Posted on 06/08/2012 10:39:22 AM PDT by jazusamo

Susan Hedman

As President Obama’s Environmental Protection Agency continues to receive much-needed scrutiny as it conducts its reign of terror (“crucifying”) on fossil fuel industries, yet another renegade regional administrator has been shown in full alliance with environmental extremists in pursuit of regulations to kill oil and coal. Natural gas isn't far down the hit list.

This time it’s Region 5 Administrator Susan Hedman, a veteran attorney who has litigated environmental cases as part of the University of Maryland Environmental Law Center, as counsel for the Environmental Law and Policy Center, and as senior assistant attorney general in the Illinois Attorney General’s office. Last August she joined dozens of activists outside her Chicago office to celebrate the expected implementation of EPA’s Mercury Air Toxics Standard, which was released in December. Bloomberg reported that the rule would cost utilities an estimated $9.6 billion per year in compliance costs, fulfilling the president’s campaign promise to make electricity costs “necessarily skyrocket.”

“We really appreciate your enthusiastic support for this rule,” Hedman gushed before a crowd of 90-or-so eco-activists. “It’s quite literally a breath of fresh air compared with what’s going on in the nation’s capital these days,” she added, referring to a “tough political climate” for EPA.

VIDEO 3:35 minutes

Region 5 covers Illinois, Indiana, Ohio, Michigan, Wisconsin and Minnesota. Among the groups represented at the rally, which gathered on the final day EPA accepted public comments on the rule (as though comments would change anything), were Union of Concerned Scientists, Sierra Club, Environment Illinois and several others. Health care representatives also participated, claiming the Clean Air Act that the rule would amend achieved data-specific milestones that are unverifiable.

“It saved 160,000 lives and prevented 86,000 emergency room visits last year alone,” said Brian Urbaszewski of the Respiratory Health Association of Metropolitan Chicago.
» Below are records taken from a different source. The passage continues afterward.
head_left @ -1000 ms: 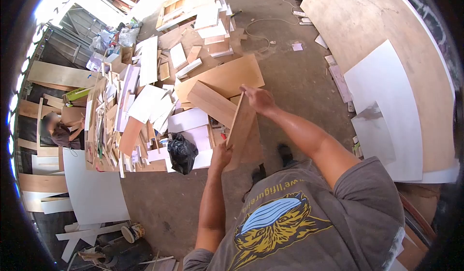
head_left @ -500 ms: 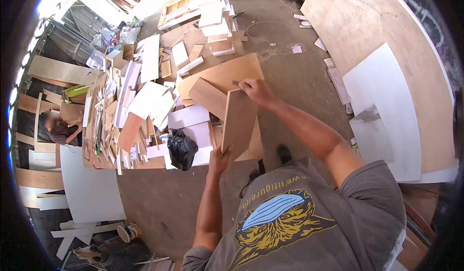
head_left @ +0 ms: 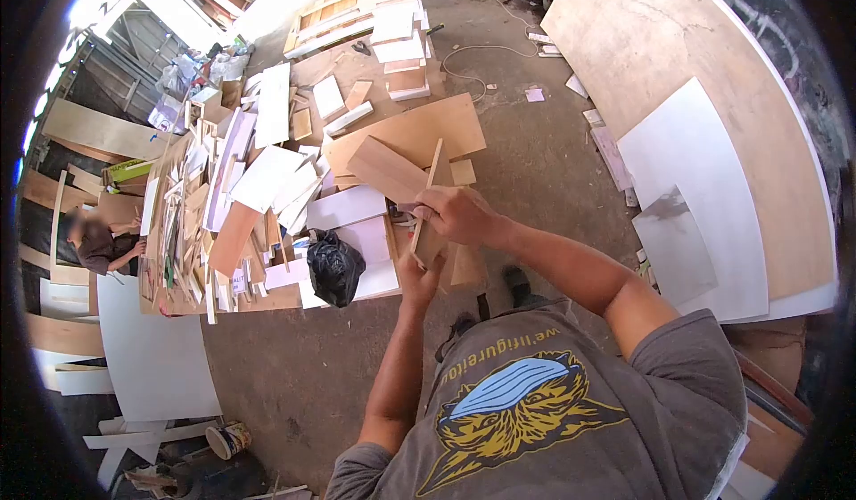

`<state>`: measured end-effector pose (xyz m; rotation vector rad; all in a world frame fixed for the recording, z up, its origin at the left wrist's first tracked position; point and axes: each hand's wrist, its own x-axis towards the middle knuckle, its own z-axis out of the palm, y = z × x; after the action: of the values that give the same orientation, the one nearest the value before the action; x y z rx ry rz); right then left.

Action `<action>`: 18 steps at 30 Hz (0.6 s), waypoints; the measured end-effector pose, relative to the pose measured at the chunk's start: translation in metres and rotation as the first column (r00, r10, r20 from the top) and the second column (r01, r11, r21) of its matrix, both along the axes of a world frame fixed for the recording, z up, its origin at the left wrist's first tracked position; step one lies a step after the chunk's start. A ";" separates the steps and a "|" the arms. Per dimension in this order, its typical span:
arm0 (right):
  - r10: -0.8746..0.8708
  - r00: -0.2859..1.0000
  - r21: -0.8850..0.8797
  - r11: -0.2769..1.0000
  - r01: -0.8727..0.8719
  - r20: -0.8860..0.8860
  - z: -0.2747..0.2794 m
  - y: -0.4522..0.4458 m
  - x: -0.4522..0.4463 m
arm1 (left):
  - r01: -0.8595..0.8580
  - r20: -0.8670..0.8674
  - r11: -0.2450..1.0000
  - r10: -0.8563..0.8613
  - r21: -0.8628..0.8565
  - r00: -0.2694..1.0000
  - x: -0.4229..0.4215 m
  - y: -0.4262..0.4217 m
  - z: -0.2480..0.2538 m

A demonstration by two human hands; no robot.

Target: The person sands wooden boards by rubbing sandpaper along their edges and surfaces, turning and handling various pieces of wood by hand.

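A narrow brown wooden board (head_left: 436,172) stands tilted on its edge between my hands. My left hand (head_left: 419,277) grips its near end from below. My right hand (head_left: 456,215) is closed near the middle of the board, with a small dark object (head_left: 407,207) poking out from its fingers; what that is cannot be made out. Just beyond the board lie a brown plank (head_left: 388,168) and a wider tan panel (head_left: 406,139) on the worktable. A black plastic bag (head_left: 335,270) rests left of my left hand, beside white and pale purple boards (head_left: 348,208).
Wood offcuts (head_left: 267,179) are heaped over the left of the table. At the far left sits another person (head_left: 104,243). Large plywood (head_left: 687,63) and white sheets (head_left: 704,188) lean on the right. A bucket (head_left: 228,440) stands on the floor at lower left.
My right hand has moved from the board's far end down toward its middle. The board has turned from showing its broad face to showing more of its edge.
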<state>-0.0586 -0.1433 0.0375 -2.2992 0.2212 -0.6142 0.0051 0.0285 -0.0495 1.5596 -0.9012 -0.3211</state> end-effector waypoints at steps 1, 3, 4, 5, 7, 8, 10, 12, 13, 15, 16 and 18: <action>-0.007 1.000 0.001 1.000 0.007 0.028 -0.002 0.010 -0.001 | -0.017 0.067 1.000 0.018 -0.020 0.998 0.002 -0.003 0.019; -0.018 0.996 0.005 1.000 0.017 0.086 -0.008 0.026 -0.001 | -0.051 0.200 0.997 0.062 -0.061 0.978 0.008 -0.005 0.045; -0.027 0.996 0.038 0.999 0.024 0.087 -0.014 0.029 0.001 | -0.006 0.066 0.998 0.002 0.065 0.998 0.012 0.001 0.041; -0.038 0.995 0.073 0.997 0.031 0.089 -0.023 0.031 0.003 | 0.008 0.053 0.993 -0.014 0.121 0.998 0.015 0.007 0.040; -0.090 0.991 0.134 0.988 0.075 0.103 -0.024 0.039 0.002 | 0.045 0.026 0.971 -0.053 0.233 0.998 0.020 0.018 0.037; -0.131 0.985 0.162 0.980 0.112 0.111 -0.025 0.045 -0.003 | 0.059 0.029 0.969 -0.067 0.240 0.997 0.021 0.025 0.032; -0.108 0.978 0.128 0.988 0.085 0.178 -0.031 0.060 -0.011 | 0.074 0.024 0.975 -0.081 0.207 0.996 0.018 0.033 0.027; 0.031 0.959 -0.005 1.000 -0.031 0.283 -0.046 0.081 -0.021 | 0.075 0.051 0.987 -0.083 0.143 0.995 0.018 0.041 0.013; 0.103 0.985 -0.084 0.992 -0.092 0.138 -0.046 0.091 -0.028 | 0.069 0.081 0.993 -0.077 0.096 0.994 0.020 0.047 -0.001; 0.212 0.962 -0.206 0.947 -0.246 -0.172 -0.047 0.109 -0.042 | 0.062 0.185 0.995 -0.076 0.080 0.980 0.024 0.059 -0.016; 0.182 0.983 -0.244 0.952 -0.184 -0.031 -0.054 0.109 -0.038 | 0.056 0.258 0.992 -0.084 0.113 0.962 0.027 0.068 -0.019; 0.127 0.959 -0.291 0.955 -0.050 0.253 -0.075 0.095 -0.021 | 0.053 0.229 0.984 -0.092 0.170 0.969 0.025 0.077 -0.017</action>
<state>-0.0792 -0.0480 -0.0378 -2.4455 -0.1084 -0.9539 0.0304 0.1057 -0.0661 1.7439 -1.1429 -0.2697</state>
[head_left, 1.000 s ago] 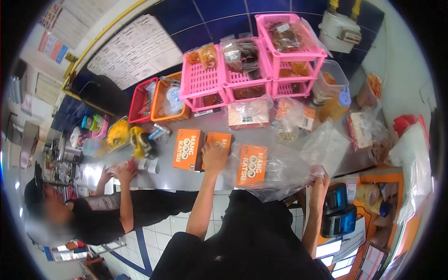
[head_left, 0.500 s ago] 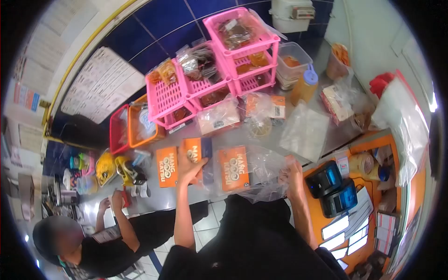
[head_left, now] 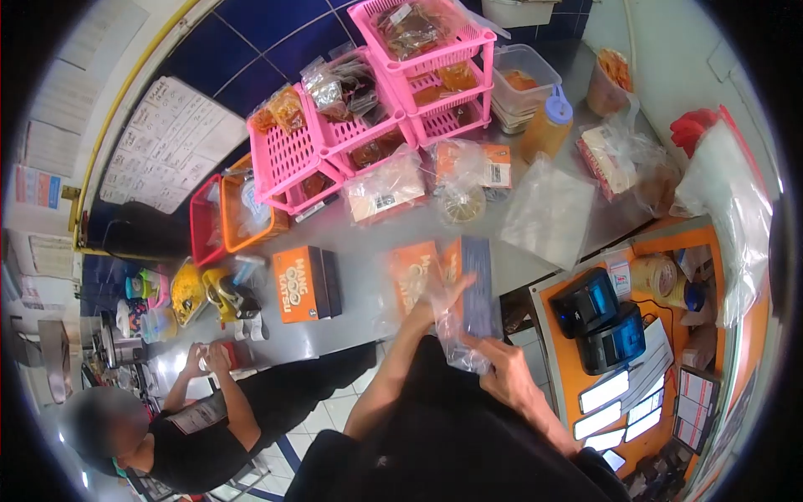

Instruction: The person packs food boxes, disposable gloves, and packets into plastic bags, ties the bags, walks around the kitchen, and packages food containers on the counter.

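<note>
Two orange and dark boxes lie side by side near the counter's front edge. My left hand is on the right box, its fingers around the box's lower part. A clear plastic bag covers part of the left box. Pinched in my right hand is the gathered plastic of the bag, just below the right box. A third orange box stands apart on the counter to the left.
Pink stacked baskets with packets stand at the back. A bottle, flat plastic bags and a wrapped box lie around. A co-worker stands at the left. Card terminals are at the right.
My left hand has carried one box rightward, from beside the third box to the right of the bagged box. My right hand has moved inward and down with the bag's plastic. The view has shifted.
</note>
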Demonstrator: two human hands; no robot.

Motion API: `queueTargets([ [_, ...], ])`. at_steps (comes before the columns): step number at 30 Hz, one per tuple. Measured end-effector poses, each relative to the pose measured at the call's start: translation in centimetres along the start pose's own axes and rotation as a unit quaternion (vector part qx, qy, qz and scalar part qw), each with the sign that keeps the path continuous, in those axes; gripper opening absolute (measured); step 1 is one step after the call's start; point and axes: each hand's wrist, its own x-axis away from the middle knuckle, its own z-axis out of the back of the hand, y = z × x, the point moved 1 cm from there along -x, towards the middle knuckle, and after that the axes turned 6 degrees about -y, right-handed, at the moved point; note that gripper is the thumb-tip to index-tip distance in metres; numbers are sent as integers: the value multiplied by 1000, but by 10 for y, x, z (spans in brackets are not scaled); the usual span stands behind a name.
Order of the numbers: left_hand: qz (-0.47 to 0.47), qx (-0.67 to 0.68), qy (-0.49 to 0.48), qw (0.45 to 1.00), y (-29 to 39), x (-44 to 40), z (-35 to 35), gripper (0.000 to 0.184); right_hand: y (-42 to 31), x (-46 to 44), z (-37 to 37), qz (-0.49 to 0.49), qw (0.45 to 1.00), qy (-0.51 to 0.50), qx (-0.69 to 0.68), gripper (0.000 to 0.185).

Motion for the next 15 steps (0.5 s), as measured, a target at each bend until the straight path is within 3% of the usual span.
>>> queueTargets([
  [1,-22,-113,120,986,-9,-11,-11,82,-9,0,7,-3,1000,-8,1,63],
  [2,-15,-108,120,987,-24,-14,-23,82,-27,-3,19,14,1000,26,-4,55],
  [3,-113,-439,188,871,-35,-14,-34,84,-39,-7,30,30,997,64,-11,46],
  [4,-160,-587,194,769,-29,-9,-40,85,-38,-13,42,24,991,121,49,38],
  [5,-205,-712,224,634,-22,-3,-45,86,-25,-20,50,-16,984,179,-7,33],
  [6,-68,-520,122,843,11,12,-40,82,-15,-32,54,-91,963,243,-76,28],
  [7,77,-273,6,959,28,19,-34,79,9,-37,57,-75,956,272,-84,26],
  [8,71,-276,6,959,25,28,-26,79,33,-41,60,-58,948,300,-90,25],
  [10,-17,-501,83,861,12,58,-4,76,74,-39,60,-148,871,335,-328,26],
  [12,88,-494,104,859,41,91,39,68,71,-41,63,-172,879,329,-299,26],
  [14,29,-542,212,813,28,112,73,63,64,-46,61,-198,885,325,-268,26],
  [15,17,-534,221,816,22,112,77,56,57,-54,57,-236,897,284,-244,27],
])
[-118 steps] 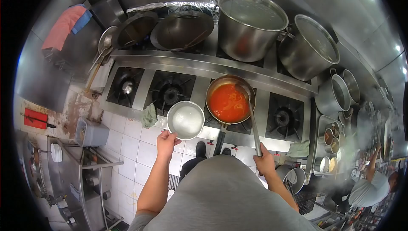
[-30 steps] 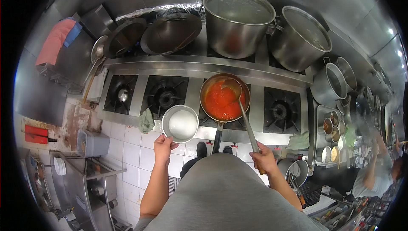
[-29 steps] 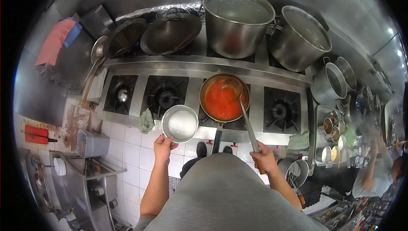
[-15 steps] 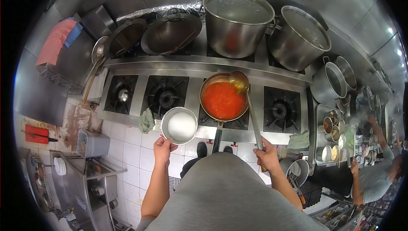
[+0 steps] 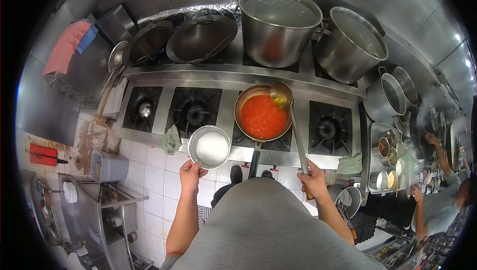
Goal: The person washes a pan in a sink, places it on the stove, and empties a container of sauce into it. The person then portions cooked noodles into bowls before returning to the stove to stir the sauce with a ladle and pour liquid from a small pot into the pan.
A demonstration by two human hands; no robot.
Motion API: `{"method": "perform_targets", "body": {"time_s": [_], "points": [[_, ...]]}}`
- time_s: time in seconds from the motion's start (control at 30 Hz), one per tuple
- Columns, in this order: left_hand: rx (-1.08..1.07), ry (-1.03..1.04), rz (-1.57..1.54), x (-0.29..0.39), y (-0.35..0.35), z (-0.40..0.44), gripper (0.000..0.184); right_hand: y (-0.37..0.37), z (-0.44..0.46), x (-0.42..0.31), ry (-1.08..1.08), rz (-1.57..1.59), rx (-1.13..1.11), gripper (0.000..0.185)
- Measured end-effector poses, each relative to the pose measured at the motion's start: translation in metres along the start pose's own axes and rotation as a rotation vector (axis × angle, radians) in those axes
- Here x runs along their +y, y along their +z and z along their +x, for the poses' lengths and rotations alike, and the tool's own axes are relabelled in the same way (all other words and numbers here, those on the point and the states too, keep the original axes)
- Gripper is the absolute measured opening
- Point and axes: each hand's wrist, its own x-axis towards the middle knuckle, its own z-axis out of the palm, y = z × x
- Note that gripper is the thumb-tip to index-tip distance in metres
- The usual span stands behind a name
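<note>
My left hand (image 5: 192, 174) is closed on the near rim of a round metal pot (image 5: 188, 146) with white contents, held in front of the stove edge. My right hand (image 5: 312, 180) grips the handle of a long metal ladle (image 5: 282, 96). The ladle's bowl is over the upper right rim of a frying pan (image 5: 238, 121), and yellowish liquid shows in it. Bright red sauce (image 5: 261, 118) fills the pan, which sits on a burner with its dark handle (image 5: 255, 162) pointing towards me.
Two woks (image 5: 202, 41) and two tall stockpots (image 5: 278, 44) stand on the raised rear shelf. Cloths hang at the stove's front edge, one green cloth (image 5: 172, 140) on the left. On the right are a tray of small containers (image 5: 373, 140) and a co-worker (image 5: 437, 210).
The ladle's bowl has shifted very slightly to the right and up. My left hand and its pot look unmoved. At the right, the co-worker's hands have moved.
</note>
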Motion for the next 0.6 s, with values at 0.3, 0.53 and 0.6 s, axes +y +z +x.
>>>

But Steve Milloy, who publishes the Web site, co-wrote (with Harvard physicist Willie Soon) in the Washington Times that current levels of mercury (harmful to humans when deposited in water resources and ingested by fish) “are neither exceptional nor alarming.” The subject of their piece was an April hearing of the Senate Environment and Public Works Committee, in which the new EPA rule was scrutinized. Among those appearing was Syracuse University professor Charles Driscoll, who endorsed the position that emissions from coal-fired power plants in the U.S. are the primary cause of mercury pollution in the Great Lakes region, most of which falls under Hedman’s oversight.

“But a 2012 study in the journal Environmental Pollution noted that mercury in Lake Michigan, for example, has declined dramatically (more than 50 percent) since the mid-20th century,” Milloy and Soon wrote. “The study’s explanation for this decline has nothing to do with atmospheric deposition of mercury, but rather it was due to the curtailment of direct industrial and wastewater discharges in the lake.”

The study might have been dismissed as a mere disagreement among scientists, except one of the co-authors of the report was Driscoll!

As for Hedman, her sympathies and agenda in support of environmental extremism – specifically in support of the EPA MATS regulation.

“Thank you especially for this last group of comments coming in on the last day of our comment period on the new (MATS),” Hedman said in a congratulatory tone, holding up a huge stack of papers. “Really (emphasis hers) appreciate these. We’ll review these comments along with the other 600,000 comments that we’ve received in Washington, and we plan to have a final rule issued by November.”

Watch the video – do you think Hedman would have behaved similarly if groups of coal and utility workers held a publicity stunt about their own MATS comments in front of her Chicago office? Would you consider her, and EPA in general, a fair evaluator of all the comments they received on MATS?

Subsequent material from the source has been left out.